Assigned task:
Once the line containing "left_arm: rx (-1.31" is found in the entries below, reproduce it and every line after it, stopping at and including the line containing "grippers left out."; reproduce nothing else, and keep each line exact.

Material provided:

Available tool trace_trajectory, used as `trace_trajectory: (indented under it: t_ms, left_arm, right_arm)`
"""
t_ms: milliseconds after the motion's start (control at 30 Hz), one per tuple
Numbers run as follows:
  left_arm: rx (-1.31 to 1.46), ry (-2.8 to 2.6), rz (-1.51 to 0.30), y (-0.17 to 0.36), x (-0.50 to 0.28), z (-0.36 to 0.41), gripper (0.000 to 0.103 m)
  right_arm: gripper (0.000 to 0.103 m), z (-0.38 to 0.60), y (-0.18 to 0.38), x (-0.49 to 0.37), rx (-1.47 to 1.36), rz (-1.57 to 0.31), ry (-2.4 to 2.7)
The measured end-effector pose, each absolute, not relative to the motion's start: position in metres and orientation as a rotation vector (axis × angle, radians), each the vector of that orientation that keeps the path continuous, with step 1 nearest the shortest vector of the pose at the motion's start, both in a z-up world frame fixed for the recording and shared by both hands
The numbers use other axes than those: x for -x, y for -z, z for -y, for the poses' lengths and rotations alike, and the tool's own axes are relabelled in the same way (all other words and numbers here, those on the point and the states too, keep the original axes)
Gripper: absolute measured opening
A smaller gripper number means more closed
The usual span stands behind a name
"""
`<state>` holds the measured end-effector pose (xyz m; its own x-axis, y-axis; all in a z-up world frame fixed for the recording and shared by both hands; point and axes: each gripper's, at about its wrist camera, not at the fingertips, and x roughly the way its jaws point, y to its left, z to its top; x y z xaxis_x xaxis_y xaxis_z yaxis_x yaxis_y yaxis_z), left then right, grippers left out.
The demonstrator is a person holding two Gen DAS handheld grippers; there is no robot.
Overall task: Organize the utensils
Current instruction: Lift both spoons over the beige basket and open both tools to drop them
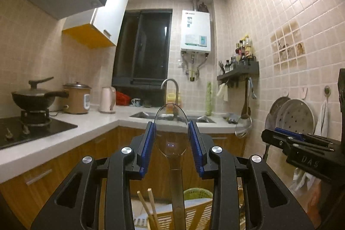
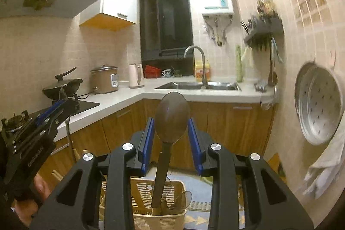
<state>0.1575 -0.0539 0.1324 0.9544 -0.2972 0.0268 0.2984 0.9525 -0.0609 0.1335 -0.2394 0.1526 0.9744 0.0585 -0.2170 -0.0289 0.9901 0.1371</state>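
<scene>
We had both grippers raised in the kitchen, each with a spoon standing upright between its blue pads. The left gripper [image 1: 171,128] pinched a clear plastic spoon [image 1: 171,133] by the edges of its bowl, the handle hanging straight down toward six o'clock. Below it, at about five o'clock, we could see part of the beige slotted utensil basket [image 1: 189,215], and a pair of wooden chopsticks [image 1: 148,206] at seven o'clock.

The right gripper [image 2: 171,129] pinched a brown spoon [image 2: 171,118] the same way, across the widest part of the bowl. Its handle ran down at six o'clock into the utensil basket [image 2: 151,193], where a clear utensil already rested; whether the tip touched the bottom we could not tell. In the right wrist view the left gripper showed at nine o'clock; in the left wrist view the right gripper showed at three o'clock.

We judged the grips to be the weak point. Pads pressing on a curved, smooth bowl rim could let either spoon pivot or slip out, so that it dropped beside the basket rather than into it. Releasing the brown spoon while tilted could tip it against the basket wall, and lowering both at once risked the handles or the grippers knocking together.
</scene>
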Motion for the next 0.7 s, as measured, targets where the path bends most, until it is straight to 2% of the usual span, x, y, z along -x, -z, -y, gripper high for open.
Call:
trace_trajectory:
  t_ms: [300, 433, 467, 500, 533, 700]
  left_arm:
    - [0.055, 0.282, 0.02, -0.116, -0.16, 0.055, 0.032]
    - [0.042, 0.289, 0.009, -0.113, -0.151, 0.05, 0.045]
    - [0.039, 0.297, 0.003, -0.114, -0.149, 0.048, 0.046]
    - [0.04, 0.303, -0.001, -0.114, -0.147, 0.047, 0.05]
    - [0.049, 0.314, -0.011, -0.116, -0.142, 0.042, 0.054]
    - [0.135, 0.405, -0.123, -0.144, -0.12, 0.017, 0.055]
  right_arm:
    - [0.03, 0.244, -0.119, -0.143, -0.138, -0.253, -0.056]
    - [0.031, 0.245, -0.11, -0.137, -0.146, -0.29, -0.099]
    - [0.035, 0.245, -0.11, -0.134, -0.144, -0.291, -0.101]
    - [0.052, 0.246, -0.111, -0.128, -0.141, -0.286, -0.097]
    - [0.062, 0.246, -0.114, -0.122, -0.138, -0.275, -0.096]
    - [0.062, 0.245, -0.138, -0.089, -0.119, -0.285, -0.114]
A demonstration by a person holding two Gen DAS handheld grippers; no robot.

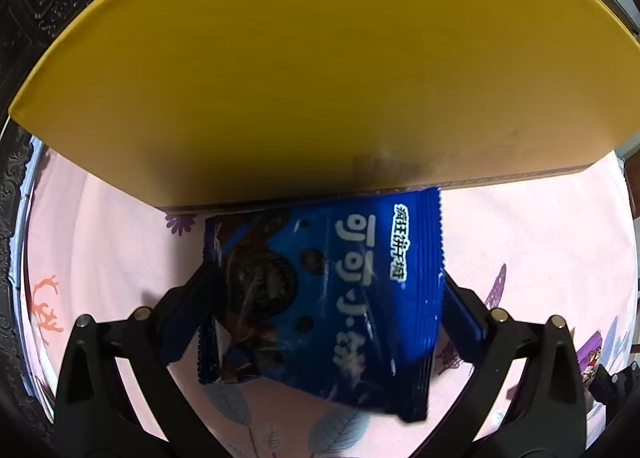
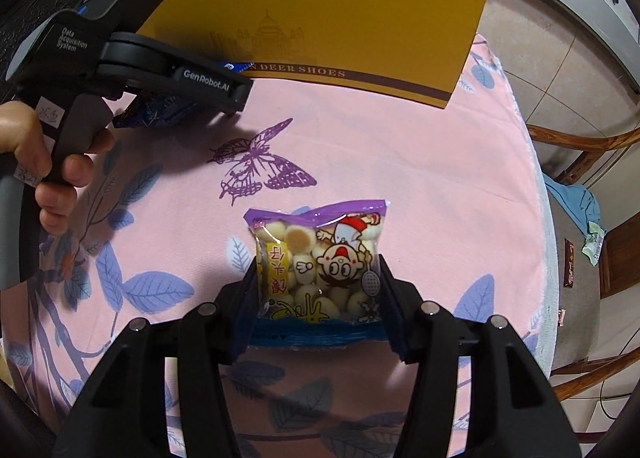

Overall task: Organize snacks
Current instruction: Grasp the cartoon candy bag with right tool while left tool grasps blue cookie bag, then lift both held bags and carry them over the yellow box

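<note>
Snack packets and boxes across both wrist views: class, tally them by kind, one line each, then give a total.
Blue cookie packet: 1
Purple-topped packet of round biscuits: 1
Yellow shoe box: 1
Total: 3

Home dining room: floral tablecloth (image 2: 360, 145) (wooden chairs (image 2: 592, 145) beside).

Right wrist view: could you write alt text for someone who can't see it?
Black tongs grip a clear snack bag of small round biscuits above a pink floral tablecloth. A yellow shoe box stands behind, and at left a hand holds a second tool.
</note>
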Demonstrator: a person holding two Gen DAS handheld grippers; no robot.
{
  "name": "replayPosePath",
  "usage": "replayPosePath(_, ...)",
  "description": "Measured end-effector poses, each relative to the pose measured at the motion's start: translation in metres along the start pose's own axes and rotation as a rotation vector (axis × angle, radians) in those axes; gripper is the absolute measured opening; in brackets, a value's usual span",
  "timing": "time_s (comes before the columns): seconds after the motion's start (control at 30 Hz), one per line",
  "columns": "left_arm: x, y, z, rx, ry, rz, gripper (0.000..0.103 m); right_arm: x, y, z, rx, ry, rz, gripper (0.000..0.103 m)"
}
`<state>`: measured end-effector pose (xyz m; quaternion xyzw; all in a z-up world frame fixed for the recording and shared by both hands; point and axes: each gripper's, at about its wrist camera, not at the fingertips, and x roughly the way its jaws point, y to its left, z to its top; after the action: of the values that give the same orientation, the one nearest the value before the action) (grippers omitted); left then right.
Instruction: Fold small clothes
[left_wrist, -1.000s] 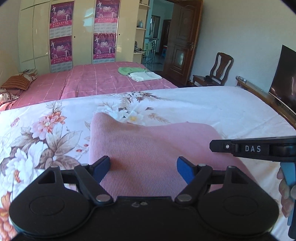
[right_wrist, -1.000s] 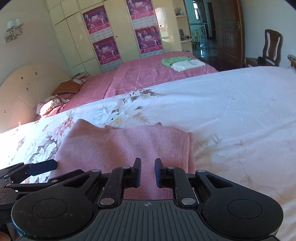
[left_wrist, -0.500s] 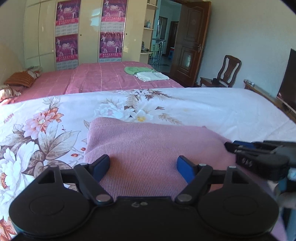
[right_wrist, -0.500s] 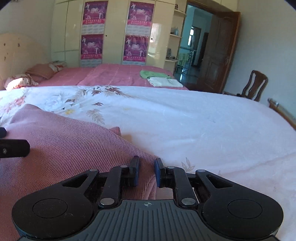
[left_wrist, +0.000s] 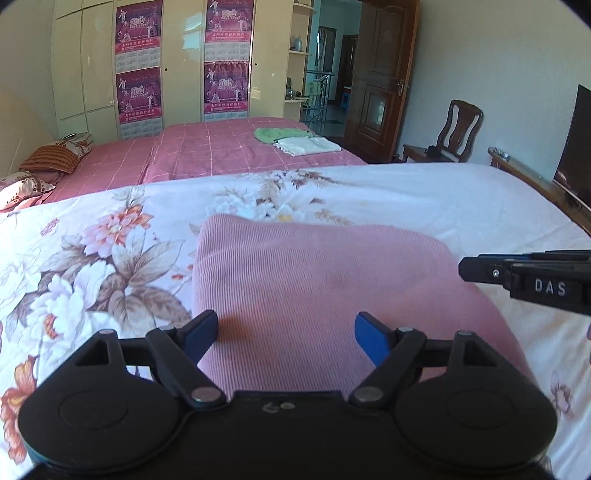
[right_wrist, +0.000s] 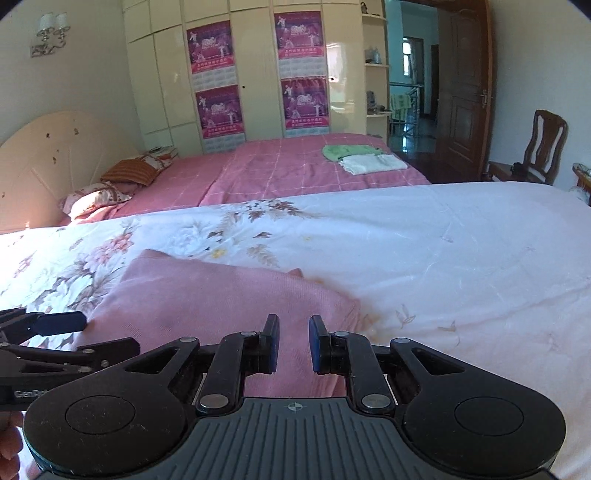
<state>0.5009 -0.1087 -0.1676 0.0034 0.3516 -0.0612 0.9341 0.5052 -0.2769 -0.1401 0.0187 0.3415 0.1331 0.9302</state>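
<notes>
left hand-held gripper (left_wrist: 284, 332): jaws wide apart, nothing between the pads, hovering over the near edge of the pink cloth (left_wrist: 317, 291).
right hand-held gripper (right_wrist: 292, 341): jaws narrow with a small gap, empty, over the cloth's right part.
cloth: folded flat on the floral bed (right_wrist: 443, 258), beside the flower print.
left view only: TV (left_wrist: 576, 144) at right edge.
right view only: headboard (right_wrist: 48, 162), wall lamp (right_wrist: 50, 31), a bit of a hand (right_wrist: 9, 439) at lower left.

pink garment (left_wrist: 325, 295) near edge hidden behind left hand-held gripper (left_wrist: 286, 334); television (left_wrist: 576, 147) — cropped at right edge
</notes>
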Motion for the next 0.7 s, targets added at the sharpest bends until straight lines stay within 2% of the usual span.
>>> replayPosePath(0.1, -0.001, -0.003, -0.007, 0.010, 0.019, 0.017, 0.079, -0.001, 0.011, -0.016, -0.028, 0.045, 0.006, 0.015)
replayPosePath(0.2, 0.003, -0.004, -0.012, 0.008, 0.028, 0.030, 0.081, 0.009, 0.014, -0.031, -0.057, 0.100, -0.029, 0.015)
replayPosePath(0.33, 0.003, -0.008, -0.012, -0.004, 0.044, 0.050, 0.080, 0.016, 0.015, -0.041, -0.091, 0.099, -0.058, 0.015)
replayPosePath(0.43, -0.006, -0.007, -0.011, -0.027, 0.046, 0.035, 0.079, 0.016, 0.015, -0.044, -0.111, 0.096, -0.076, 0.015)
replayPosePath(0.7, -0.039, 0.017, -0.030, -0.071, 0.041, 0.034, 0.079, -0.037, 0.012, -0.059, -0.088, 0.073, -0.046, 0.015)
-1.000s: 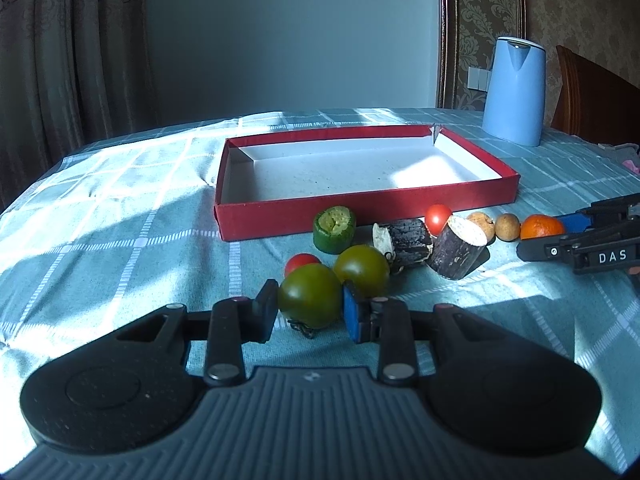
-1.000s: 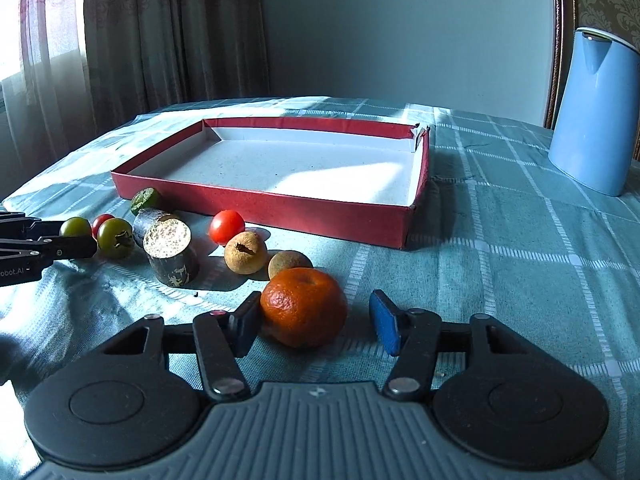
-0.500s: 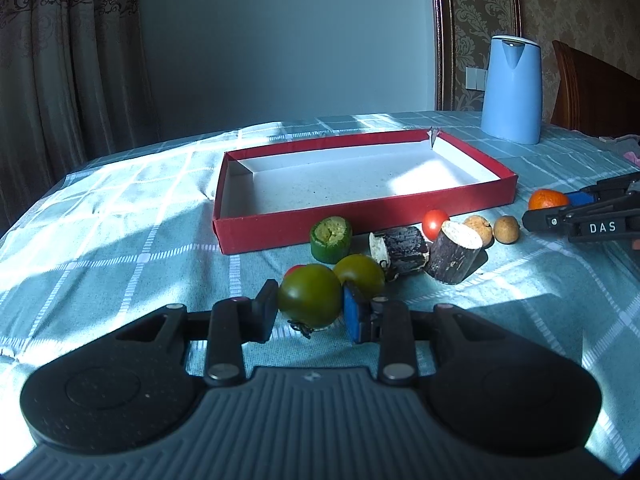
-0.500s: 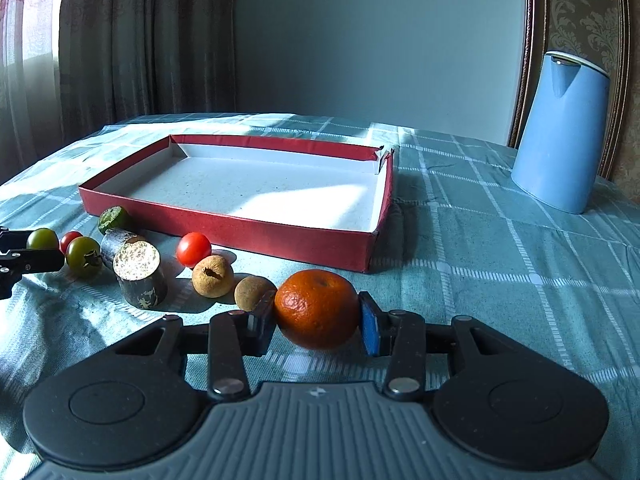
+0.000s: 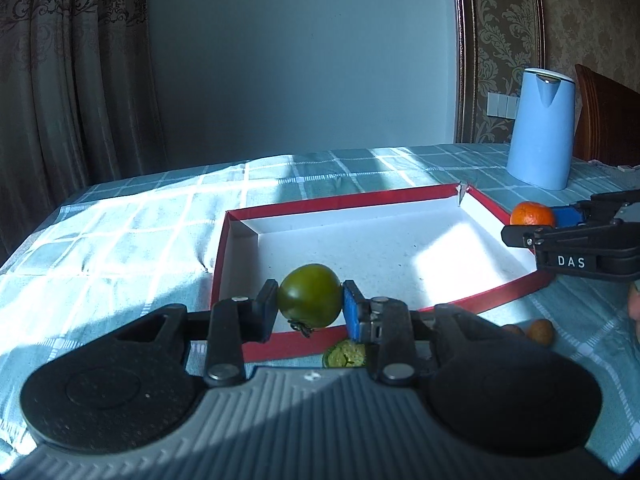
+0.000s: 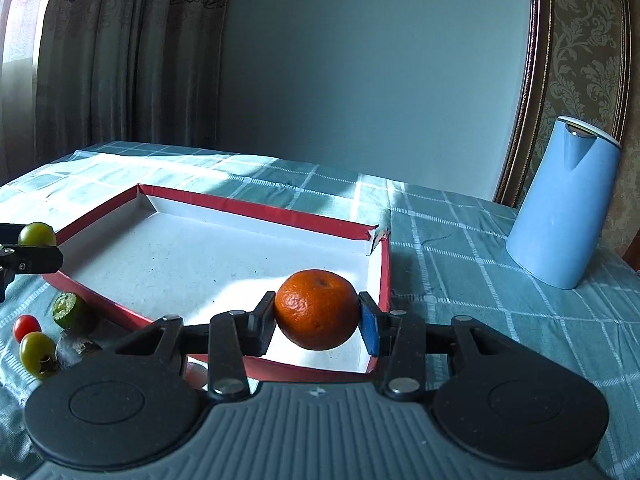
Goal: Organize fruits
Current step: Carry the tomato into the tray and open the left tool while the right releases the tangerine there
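Observation:
My left gripper [image 5: 310, 312] is shut on a green tomato [image 5: 310, 295], held in the air above the near wall of the red tray [image 5: 320, 202]. My right gripper [image 6: 318, 322] is shut on an orange tangerine [image 6: 317, 309], lifted over the near right corner of the same tray [image 6: 260, 208]. The tray's white floor holds nothing. The left wrist view also shows the tangerine [image 5: 532, 213] in the right gripper [image 5: 560, 224] at the tray's right side. In the right wrist view the green tomato [image 6: 37, 233] shows at the far left edge.
On the tablecloth in front of the tray lie a cut green fruit [image 6: 69, 310], a red cherry tomato [image 6: 26, 327], a second green tomato [image 6: 37, 353] and a dark stub [image 6: 76, 350]. Two small brown fruits [image 5: 540, 330] lie right. A blue kettle [image 6: 568, 204] stands far right.
Both grippers rose from the tablecloth and moved forward toward the tray, each carrying its fruit. The right gripper's jaws came together on the tangerine.

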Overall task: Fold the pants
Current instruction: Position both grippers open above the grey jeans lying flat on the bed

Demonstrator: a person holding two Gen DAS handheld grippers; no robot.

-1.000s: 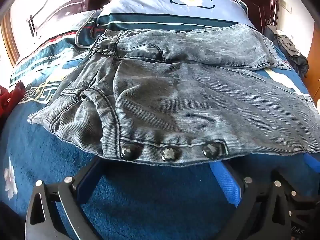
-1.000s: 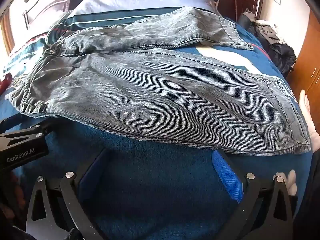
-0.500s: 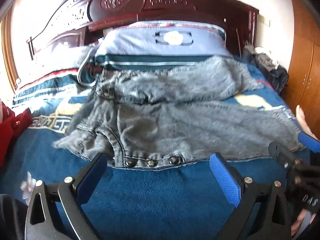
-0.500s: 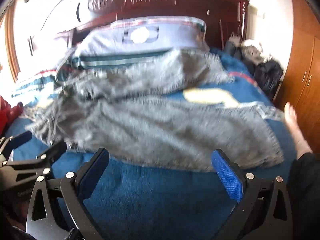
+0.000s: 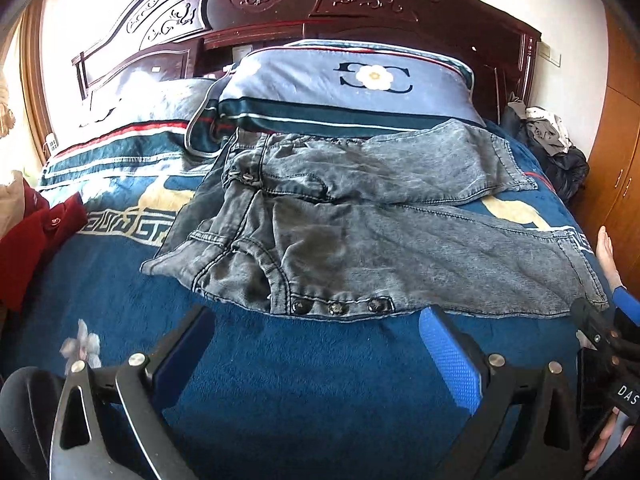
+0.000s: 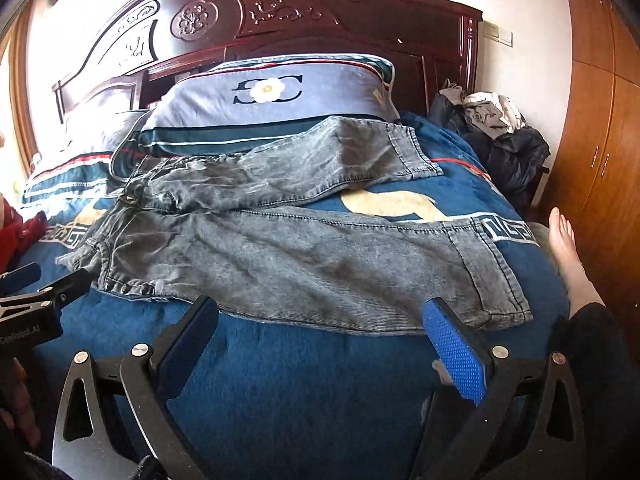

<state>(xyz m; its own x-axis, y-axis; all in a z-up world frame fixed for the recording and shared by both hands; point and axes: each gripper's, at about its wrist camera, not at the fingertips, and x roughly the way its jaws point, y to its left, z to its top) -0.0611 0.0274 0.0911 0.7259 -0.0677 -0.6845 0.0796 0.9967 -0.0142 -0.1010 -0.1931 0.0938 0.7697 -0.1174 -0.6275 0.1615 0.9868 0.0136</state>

Your response:
  left_arm: rx (-1.31 to 1.46), ry (-2.8 to 2.6), rz (-1.51 to 0.30), y (-0.17 to 0.36), x (-0.50 to 0.28), z (-0.36 to 0.41), gripper (0.000 to 0.103 m)
  right_arm: gripper (0.000 to 0.103 m), z (-0.38 to 0.60), y (-0.18 to 0.38), x (-0.49 to 0.37), rx (-1.47 to 1.36), rz (-1.57 to 0.31), ry (-2.4 to 2.7)
The measured end-effector pose, each absolute, not relative to the motion's start: position in metres and orientation as a rotation vector (axis × angle, radians), each the vector of that orientation that keeps the path continuous, with step 1 nearest the shortest vector of the pose at the motion's start, both in a z-up world frame fixed for the recording and shared by both hands
The numbers use other axes than those: x for -x, y for -z, z for -y, for the poses' lengths and rotations alike, and the tool's own axes are relabelled in the same way (all other words and numbers here, those on the point and the states too, keep the original axes)
Gripper: absolute measured opening
A smaller gripper number means more closed
The usual span stands behind a name
"""
`<state>` holds the measured end-effector pose (xyz m; its own x-axis, y-axis; all in a z-up world frame fixed for the recording and shared by both hands; point and axes: each gripper's, at about its wrist camera, not at the fingertips, and x roughly the way its jaws point, y to its left, z to its top; x y z xaxis_x xaxis_y xaxis_z yaxis_x yaxis_y yaxis_z), left then right, grippers left out.

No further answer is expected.